Gee, I wish I knew how to do all of that... I had a hard time just growing vines in my enclose[the current one, which is 2-3gallons tall], though my frogs are partly to blame, cause they kept sitting on the new growth. In retrospect, I probably should've put them[my frogs] in after they grew some more, but oh well, it's growing fine now.

It's looking pretty good so far. I think I want Pothos now after seeing how nice yours looked... or maybe even elephant ears[if I can fit them in a 10gallon]  :Smile:  .

----------


## mrzoggs

if you ever need any help let me know  :Smile:  i tried to make this as easy to follow as i could with a lot of pictures. i can help you with anything you need though.

----------


## Yusil

> if you ever need any help let me know  i tried to make this as easy to follow as i could with a lot of pictures. i can help you with anything you need though.


Oh, it's easy to follow all right, I'm just not so good with actually making things. My Frogs only have untreated soil from my Grandmother's Flower Garden[Which I had to boil to remove parasites] and the Vines that are slowly but surely growing.

I'll probably try to get adventurous soon when I move my frogs to the 10gallon I have, in which case I'll probably[most likely] ask for help, but for now, I'm getting ideas from you lot and experimenting until I'm ready  :Smile:  .

Thanks though, though It probably won't be as hard as when I had to set-up a tank for my RES[Red Ear Slider], who was a rescue. She's quite happy now though  :Smile:  .

----------


## mrzoggs

yes im horrible at it. hopefully it will come out better than i think it will. im just trying to keep my froggies happy. i will keep posting pictures so you can follow  :Smile:

----------


## mrzoggs

picked up some more things. and tried to get some more substrate on my background.

this might not work. tubberwear seems to be working at the moment. but girlfriend picked it up just in case.

to start gut loading my own crickets. so i KNOW they are gut loaded.


a few of these smaller ones. i had already used them for something else thats why there is paper towels...but these are for the bugs  :Smile: 

bugs and substrate mix. i think this is the right stuff. correct me if im wrong.
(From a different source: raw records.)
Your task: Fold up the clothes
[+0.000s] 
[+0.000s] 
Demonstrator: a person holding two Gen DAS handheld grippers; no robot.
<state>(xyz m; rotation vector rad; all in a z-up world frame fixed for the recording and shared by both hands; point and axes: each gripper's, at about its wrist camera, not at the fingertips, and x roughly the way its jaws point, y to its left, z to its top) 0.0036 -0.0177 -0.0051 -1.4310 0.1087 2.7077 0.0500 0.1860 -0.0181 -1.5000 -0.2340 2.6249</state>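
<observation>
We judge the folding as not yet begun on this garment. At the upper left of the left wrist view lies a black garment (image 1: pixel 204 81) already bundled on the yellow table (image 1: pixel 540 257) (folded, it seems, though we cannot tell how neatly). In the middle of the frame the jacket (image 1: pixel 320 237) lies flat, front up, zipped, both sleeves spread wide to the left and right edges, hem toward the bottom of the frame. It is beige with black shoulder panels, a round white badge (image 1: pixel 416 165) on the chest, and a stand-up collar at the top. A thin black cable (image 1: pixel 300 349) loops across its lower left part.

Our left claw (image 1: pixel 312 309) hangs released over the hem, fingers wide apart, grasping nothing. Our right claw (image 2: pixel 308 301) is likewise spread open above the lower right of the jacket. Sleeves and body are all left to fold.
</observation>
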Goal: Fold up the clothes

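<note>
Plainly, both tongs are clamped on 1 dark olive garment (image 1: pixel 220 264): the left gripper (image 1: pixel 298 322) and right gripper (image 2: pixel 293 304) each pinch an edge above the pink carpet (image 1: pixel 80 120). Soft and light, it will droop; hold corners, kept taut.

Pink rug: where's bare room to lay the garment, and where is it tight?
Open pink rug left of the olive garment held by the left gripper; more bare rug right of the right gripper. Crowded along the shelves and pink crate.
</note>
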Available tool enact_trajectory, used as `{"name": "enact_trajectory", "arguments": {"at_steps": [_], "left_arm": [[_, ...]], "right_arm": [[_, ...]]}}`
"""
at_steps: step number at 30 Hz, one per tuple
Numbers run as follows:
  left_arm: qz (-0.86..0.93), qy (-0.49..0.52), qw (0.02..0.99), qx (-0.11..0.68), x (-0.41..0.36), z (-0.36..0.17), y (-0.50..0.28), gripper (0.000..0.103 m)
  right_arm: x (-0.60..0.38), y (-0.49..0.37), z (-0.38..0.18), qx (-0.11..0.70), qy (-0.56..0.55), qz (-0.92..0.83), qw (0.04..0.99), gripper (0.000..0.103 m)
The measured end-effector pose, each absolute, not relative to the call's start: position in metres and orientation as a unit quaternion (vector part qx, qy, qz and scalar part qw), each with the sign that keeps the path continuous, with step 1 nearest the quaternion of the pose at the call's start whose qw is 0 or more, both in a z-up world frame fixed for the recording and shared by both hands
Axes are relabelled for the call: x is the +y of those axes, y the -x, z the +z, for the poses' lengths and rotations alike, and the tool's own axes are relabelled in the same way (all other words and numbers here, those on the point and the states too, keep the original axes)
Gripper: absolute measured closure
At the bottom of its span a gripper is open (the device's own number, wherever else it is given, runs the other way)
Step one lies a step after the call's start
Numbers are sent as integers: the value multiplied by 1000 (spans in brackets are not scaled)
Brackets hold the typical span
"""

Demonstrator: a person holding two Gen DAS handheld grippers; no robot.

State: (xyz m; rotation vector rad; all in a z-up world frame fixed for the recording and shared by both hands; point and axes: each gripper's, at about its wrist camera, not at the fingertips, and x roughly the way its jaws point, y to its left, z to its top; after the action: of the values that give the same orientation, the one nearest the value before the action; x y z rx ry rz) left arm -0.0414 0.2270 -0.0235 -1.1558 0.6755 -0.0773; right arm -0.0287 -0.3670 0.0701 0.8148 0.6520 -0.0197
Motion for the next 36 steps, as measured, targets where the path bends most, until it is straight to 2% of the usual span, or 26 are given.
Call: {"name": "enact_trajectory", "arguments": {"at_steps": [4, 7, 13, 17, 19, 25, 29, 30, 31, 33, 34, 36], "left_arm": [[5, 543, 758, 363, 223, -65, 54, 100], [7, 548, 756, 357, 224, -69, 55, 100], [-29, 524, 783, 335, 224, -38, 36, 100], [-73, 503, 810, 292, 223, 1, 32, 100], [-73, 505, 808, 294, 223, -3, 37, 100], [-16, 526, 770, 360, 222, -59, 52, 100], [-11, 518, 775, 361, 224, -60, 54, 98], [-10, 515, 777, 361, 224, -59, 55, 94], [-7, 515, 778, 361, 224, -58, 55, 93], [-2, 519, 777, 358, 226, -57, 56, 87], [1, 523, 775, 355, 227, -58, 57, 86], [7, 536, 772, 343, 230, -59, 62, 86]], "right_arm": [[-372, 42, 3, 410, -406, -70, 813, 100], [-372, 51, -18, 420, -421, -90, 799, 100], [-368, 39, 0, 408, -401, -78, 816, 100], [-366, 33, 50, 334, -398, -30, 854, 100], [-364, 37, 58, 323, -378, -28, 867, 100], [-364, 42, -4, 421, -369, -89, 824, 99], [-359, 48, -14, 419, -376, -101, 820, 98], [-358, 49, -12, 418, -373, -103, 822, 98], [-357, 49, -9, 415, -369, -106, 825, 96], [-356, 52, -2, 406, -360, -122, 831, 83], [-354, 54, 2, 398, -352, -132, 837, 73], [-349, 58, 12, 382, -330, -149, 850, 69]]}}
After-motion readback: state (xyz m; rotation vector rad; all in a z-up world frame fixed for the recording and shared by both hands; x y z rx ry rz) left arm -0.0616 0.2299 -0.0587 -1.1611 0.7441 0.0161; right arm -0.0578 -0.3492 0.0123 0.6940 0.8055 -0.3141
had to pick up some more of this

scared to tip it over and see all the spots i probably missed  :Frown:  hahaha. hopefully not many. no rush though

----------


## mrzoggs

the finished product (minus the plants). thanks to the lovely girlfriend



and i tipped it over...came out great  :Big Grin: 

still gotta vacuum it. gonna let it dry some more. says 3 hours but...im procrastonating

----------


## mrzoggs

so i was expecting some bugs to come in sometime in the next few days. every time i heard the dogs bark i would run outside thinking it might be the mailman. well today i ran outside and saw a ups truck. i got all excited and ran out to the mailbox to notice that he was walking to my neighbors house with a box not my house  :Mad:  so i grabbed my mail and walked back in to notice that i ran right past the box sitting on my porch  :Big Grin:  :Big Grin:  :Big Grin:

----------


## mrzoggs

ok. so i got to work today. i dont know if i really like how it looks. im happy with it for now and i guess it gets better every time. but it looks nothing like the ones i see on here. but here it goes...
still needs some work. ill probably just keep the other pothos in the pot. as long as it can keep the frogs happy im not worried about the look. as frogface once said, 



> You'll encounter much trial and error. Then, just as they're getting used to this one, you'll start their next one, with all the tricks you figured out on the first one

----------